What is needed is an exact copy of all the records below.

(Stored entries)
===============

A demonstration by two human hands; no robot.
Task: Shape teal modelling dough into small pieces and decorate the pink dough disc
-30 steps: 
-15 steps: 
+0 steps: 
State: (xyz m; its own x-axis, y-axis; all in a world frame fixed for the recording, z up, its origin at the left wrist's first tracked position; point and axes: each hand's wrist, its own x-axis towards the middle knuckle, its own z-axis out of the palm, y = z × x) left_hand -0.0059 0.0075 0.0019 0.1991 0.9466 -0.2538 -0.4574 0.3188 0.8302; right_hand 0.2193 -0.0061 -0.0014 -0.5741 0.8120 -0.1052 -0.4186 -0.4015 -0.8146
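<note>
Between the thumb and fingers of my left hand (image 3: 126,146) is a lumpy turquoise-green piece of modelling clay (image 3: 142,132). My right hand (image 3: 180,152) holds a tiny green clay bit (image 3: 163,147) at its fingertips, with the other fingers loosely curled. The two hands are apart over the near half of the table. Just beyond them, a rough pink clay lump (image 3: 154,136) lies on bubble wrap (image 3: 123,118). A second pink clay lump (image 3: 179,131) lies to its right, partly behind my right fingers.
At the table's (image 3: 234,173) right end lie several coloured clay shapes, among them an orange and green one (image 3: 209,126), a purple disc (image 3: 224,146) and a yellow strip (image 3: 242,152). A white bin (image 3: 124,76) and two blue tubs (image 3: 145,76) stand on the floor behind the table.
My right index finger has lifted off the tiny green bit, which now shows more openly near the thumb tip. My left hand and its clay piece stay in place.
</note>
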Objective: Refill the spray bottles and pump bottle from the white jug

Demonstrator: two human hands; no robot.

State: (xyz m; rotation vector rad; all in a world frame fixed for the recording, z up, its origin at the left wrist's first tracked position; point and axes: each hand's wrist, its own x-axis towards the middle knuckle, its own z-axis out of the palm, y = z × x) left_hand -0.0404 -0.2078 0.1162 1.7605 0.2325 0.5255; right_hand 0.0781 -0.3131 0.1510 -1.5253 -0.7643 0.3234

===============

§ Solution to this exercise:
A demonstration by two human hands; no robot.
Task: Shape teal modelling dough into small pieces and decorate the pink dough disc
-30 steps: 
-15 steps: 
+0 steps: 
State: (xyz m; its own x-axis, y-axis; all in a world frame fixed for the recording, z up, its origin at the left wrist's first tracked position; point and axes: each hand's wrist, its own x-axis towards the middle knuckle, its own z-axis out of the palm, y = z × x) left_hand -0.0059 0.0075 0.0019 0.1991 0.9466 -0.2538 -0.4574 0.3188 0.8302; right_hand 0.2193 -0.0061 -0.0014 -0.5741 0.8120 -0.1052 -0.4186 -0.4015 -0.8146
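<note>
Between the thumb and fingers of my left hand (image 3: 126,146) is a lumpy turquoise-green piece of modelling clay (image 3: 142,132). My right hand (image 3: 180,152) holds a tiny green clay bit (image 3: 163,147) at its fingertips, with the other fingers loosely curled. The two hands are apart over the near half of the table. Just beyond them, a rough pink clay lump (image 3: 154,136) lies on bubble wrap (image 3: 123,118). A second pink clay lump (image 3: 179,131) lies to its right, partly behind my right fingers.
At the table's (image 3: 234,173) right end lie several coloured clay shapes, among them an orange and green one (image 3: 209,126), a purple disc (image 3: 224,146) and a yellow strip (image 3: 242,152). A white bin (image 3: 124,76) and two blue tubs (image 3: 145,76) stand on the floor behind the table.
My right index finger has lifted off the tiny green bit, which now shows more openly near the thumb tip. My left hand and its clay piece stay in place.
</note>
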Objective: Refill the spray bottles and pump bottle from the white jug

Demonstrator: two human hands; no robot.

State: (xyz m; rotation vector rad; all in a world frame fixed for the recording, z up, its origin at the left wrist's first tracked position; point and axes: each hand's wrist, its own x-axis towards the middle knuckle, its own z-axis out of the palm, y = z × x) left_hand -0.0404 -0.2078 0.1162 1.7605 0.2325 0.5255; right_hand 0.0781 -0.3131 0.1510 -1.5253 -0.7643 0.3234

There is nothing more to the answer.